Today marks the seventh anniversary of the approval of Regulation (EU) 910/2014, of July 23, 2014, on electronic identification and trust services for electronic transactions in the internal market (the “eIDAS Regulation”), transposed in Spain via Act 6/2020, of November 11, regulating some aspects of electronic trust services.
This European initiative has been welcomed and is seen as a global benchmark given its uniqueness and innovativeness in regulating a vital link in the security of electronic transactions: trust in digital identification, deliveries, seals and certified deliveries, and electronic signature of documents (popularly known as “Electronic Trust Services”). Since it progressively took effect in 2016, the eIDAS Regulation has significantly enhanced trust in electronic transactions in the internal market and has outlined a new dimension that dictates how relations in the cyber environment are perceived today.
Interestingly, based on the recently approved Order ETD/465/2021, of May 6, regulating the remote video identification methods for issuing qualified electronic certificates (discussed here), Spain is currently the EU country with most electronic trust service providers.
What better way to celebrate the seventh anniversary of the eIDAS than gifting it an update? Done! As some of you will be aware, a new proposed Regulation (EU) was published on June 3, aiming to amend the eIDAS Regulation by establishing the new framework for the “European Digital Identity” (aspiring to be known as the “EUid” or “eIDAS 2”). This proposal, which is not yet final, seeks to further enhance the eIDAS to cause a paradigm shift in European digital identification of citizens and companies.
This proposal is the result of a study conducted by the Commission that has confirmed that, although the eIDAS has certainly progressed all matters relating to digital signature of documents, seals and certified deliveries, the same cannot be said regarding the public authorities adopting crossborder electronic identification systems. According to the study, around just 15 identification systems have been notified, which would only cover the needs of 59% of the population. Among these systems, only 7 can be used via mobile devices (a key point for users’ current expectations).

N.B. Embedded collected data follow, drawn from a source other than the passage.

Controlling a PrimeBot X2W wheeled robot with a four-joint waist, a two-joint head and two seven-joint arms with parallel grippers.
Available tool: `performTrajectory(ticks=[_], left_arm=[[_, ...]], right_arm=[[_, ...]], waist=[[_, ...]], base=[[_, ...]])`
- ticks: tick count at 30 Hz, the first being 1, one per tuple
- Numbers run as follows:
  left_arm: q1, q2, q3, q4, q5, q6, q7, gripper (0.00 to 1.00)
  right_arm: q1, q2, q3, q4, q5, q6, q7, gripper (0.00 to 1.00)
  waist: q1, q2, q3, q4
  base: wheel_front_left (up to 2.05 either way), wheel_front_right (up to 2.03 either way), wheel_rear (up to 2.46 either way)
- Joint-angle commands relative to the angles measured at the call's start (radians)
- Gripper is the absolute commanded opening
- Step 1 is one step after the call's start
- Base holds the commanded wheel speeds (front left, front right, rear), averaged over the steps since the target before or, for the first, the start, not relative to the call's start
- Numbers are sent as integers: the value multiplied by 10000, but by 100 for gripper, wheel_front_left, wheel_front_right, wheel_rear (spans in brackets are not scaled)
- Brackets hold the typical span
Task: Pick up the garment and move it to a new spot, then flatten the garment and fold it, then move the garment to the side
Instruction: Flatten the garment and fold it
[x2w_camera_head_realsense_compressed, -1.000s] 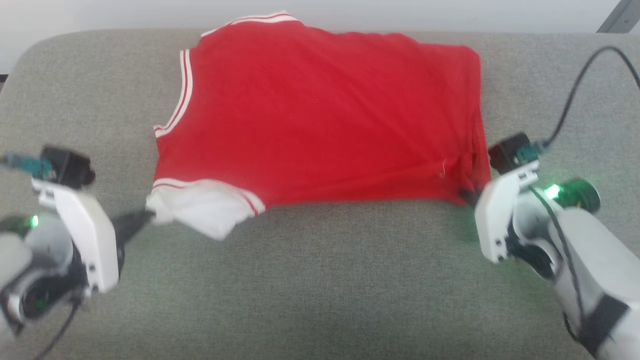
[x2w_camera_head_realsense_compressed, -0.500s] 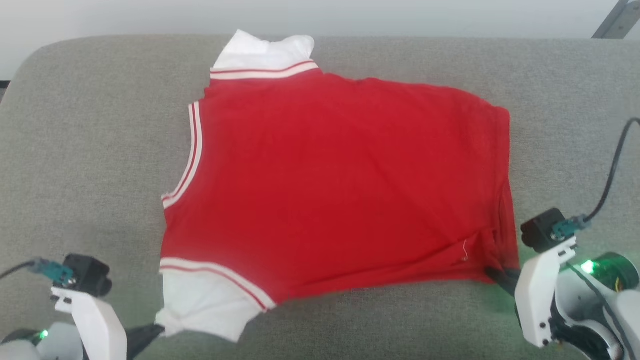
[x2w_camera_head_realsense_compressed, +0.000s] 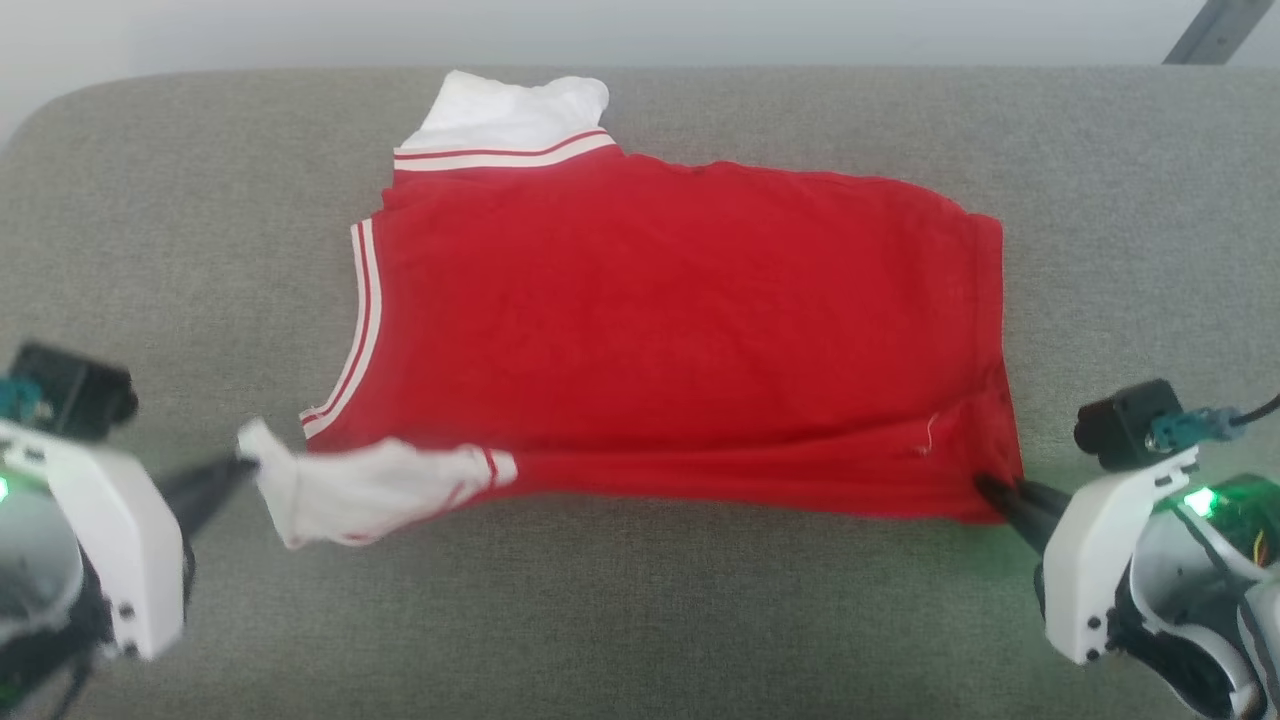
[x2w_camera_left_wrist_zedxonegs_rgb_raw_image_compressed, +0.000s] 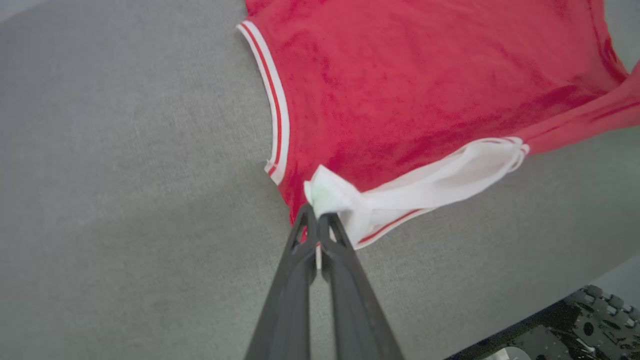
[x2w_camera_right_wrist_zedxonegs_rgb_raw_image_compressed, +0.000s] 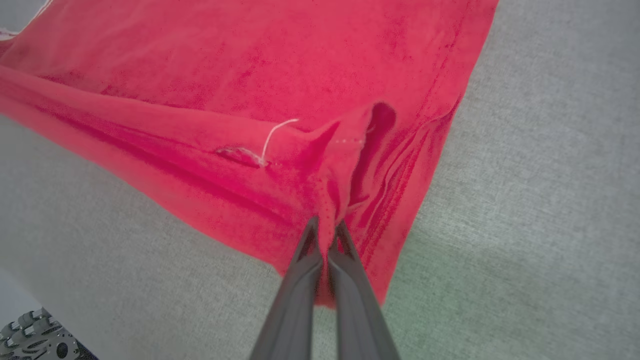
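Garment (x2w_camera_head_realsense_compressed: 680, 330) lies spread on grey cushion (x2w_camera_head_realsense_compressed: 640, 620), red body mostly flat, stretched between left gripper (x2w_camera_head_realsense_compressed: 240, 465) and right gripper (x2w_camera_head_realsense_compressed: 985, 488). Left gripper clamped tight on tip of near white sleeve (x2w_camera_head_realsense_compressed: 370, 490), sleeve drawn out taut from its fingertips. Right gripper pinched on bunched hem corner (x2w_camera_right_wrist_zedxonegs_rgb_raw_image_compressed: 345, 165), red folds fanning just beyond its fingers. Far white sleeve (x2w_camera_head_realsense_compressed: 505, 110) well away from both grippers. Loose white thread (x2w_camera_right_wrist_zedxonegs_rgb_raw_image_compressed: 275, 135) just ahead of right fingertips.

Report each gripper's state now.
Left gripper: shut on the garment, white sleeve.
Right gripper: shut on the garment, red corner.
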Motion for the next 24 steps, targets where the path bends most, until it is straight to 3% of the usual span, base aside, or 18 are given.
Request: performTrajectory(ticks=[1,7,8,17,24], left_arm=[[-137,-25,59,90,203,-24,47,0],[-1588,-751,483,1263,1073,-930,581,0],[-2019,-1130,534,1834,1348,-1260,763,0],[-3403,-2975,492,4770,1982,-2675,1067,0],[-3843,-4146,181,6908,1667,-3166,1497,0]], right_arm=[[-110,56,-68,-49,-60,-26,36,0],[-792,595,-428,-45,-826,-26,32,0],[-1136,770,-502,62,-1085,-26,-56,0],[-2930,1410,-422,1415,-2081,-26,-221,0],[-3985,1843,-233,2747,-2413,-26,-147,0]], waist=[[0,-1,26,-26],[0,-1,297,-138],[0,-1,415,-171],[0,-1,1168,-335],[0,-1,1738,-402]], base=[[0,0,0],[0,0,0],[0,0,0],[0,0,0],[0,0,0]])
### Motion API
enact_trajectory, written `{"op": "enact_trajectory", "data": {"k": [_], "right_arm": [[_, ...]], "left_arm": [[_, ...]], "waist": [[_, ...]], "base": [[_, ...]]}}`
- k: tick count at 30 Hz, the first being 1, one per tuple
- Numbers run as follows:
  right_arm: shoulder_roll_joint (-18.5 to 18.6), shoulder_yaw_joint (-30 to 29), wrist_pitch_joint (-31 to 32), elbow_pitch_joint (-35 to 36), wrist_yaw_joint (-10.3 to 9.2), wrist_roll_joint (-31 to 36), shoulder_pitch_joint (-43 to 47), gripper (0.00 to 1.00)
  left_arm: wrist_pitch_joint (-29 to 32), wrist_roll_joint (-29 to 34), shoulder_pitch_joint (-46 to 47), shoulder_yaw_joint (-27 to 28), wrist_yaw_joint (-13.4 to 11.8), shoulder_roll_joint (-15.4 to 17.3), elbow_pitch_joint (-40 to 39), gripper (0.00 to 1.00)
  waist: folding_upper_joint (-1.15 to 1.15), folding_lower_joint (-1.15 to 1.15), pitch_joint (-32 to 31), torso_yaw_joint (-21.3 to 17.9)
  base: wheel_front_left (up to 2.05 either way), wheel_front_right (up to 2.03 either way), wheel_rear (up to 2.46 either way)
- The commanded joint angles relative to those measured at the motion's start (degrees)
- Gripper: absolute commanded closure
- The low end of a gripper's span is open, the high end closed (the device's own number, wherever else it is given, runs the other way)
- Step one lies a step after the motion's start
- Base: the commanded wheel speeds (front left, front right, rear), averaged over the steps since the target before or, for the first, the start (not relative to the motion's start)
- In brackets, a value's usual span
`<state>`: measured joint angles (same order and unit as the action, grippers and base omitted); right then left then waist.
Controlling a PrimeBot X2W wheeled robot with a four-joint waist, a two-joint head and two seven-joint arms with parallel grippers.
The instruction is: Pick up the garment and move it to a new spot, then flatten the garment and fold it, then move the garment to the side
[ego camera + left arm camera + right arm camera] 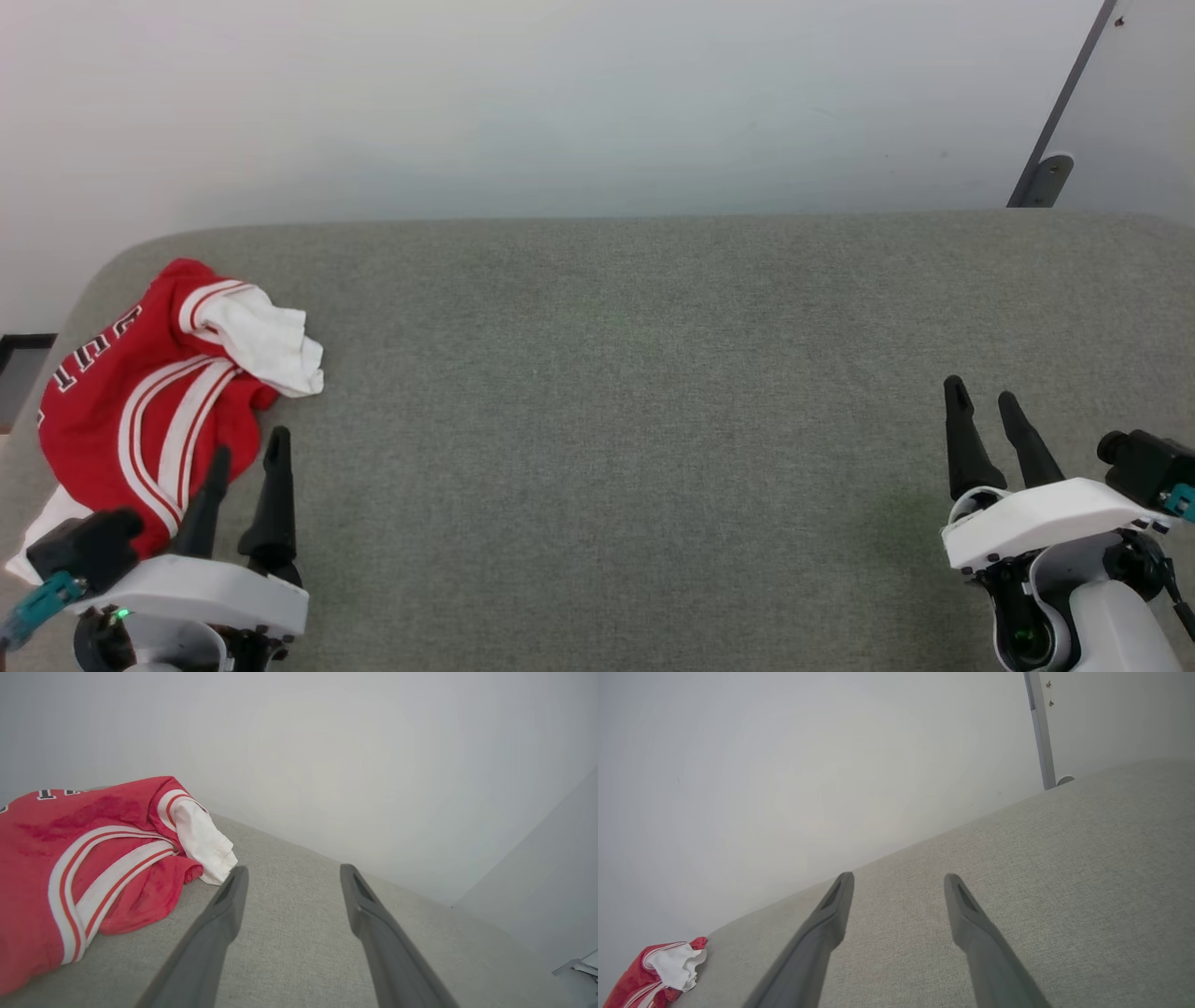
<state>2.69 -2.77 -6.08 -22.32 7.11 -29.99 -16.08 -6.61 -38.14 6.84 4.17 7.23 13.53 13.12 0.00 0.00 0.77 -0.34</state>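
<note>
The crumpled red jersey T-shirt (pixel 140 392) lies at the left edge of the worktop (pixel 653 420), just beside the released left end effector (pixel 250 443). The right end effector (pixel 979 390), also released, is well apart. The cloth seems soft and light, and its raised fold near the white sleeve (pixel 266 341) suits a pinch.

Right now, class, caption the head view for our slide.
Crumpled red jersey lies on grey fabric surface beside open left hand; open right hand far off.
</note>
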Motion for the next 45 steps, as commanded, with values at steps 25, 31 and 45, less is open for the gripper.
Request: {"op": "enact_trajectory", "data": {"k": [25,31,45], "right_arm": [[0.16,-0.4,-3.12,0.7,0.42,13.62,-2.0,0.0],[0.17,-1.07,-4.07,0.37,0.44,16.01,-1.88,0.0],[0.21,-2.4,-6.19,-0.2,0.46,20.17,-1.53,0.0]], "left_arm": [[-4.01,13.15,1.17,-2.26,0.27,3.19,0.31,0.0],[-4.77,14.26,0.61,-2.61,0.29,3.64,0.9,0.0],[-6.47,16.99,-0.59,-3.71,0.29,4.75,1.57,0.0]], "waist": [[0.0,0.0,0.02,-0.11],[0.0,0.0,-0.4,0.03],[0.0,0.0,-0.41,0.19]], "base": [[0.0,0.0,0.0],[0.0,0.0,0.0],[0.0,0.0,0.0]]}}
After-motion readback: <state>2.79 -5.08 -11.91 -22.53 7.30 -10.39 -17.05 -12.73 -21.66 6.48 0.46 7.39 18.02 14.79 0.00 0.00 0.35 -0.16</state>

- In view of the situation, this eIDAS 2 proposal promotes the right (free and voluntary) of all individuals to have a digital identity recognized in any EU country. In fact, the target is for 80% of the population to have a European identification system (the so-called “e-ID”) by 2030. The aim of the e-ID is to provide citizens with a simple and secure way to share identification information in multiple contexts. Furthermore, the system will go further than allowing us to share our full names, addresses, national identification, foreigner identification or passport numbers securely. It will also allow us to share other relevant “attributes” in certain circumstances, such as driving license, medical certificates, professional diplomas, and bank details.
- The system will work using the European Digital Identity Wallets (digital wallets available in applications for cellphones and other devices) that will make it possible to do things with certified trust, such as identify ourselves online and offline, use information as confirmation of the right to reside, work, or study in another Member State, access public services to request birth certificates, submit tax returns, apply for college places, rent a car, buy airplane tickets, apply for a loan, or simply evidence that we are of legal age.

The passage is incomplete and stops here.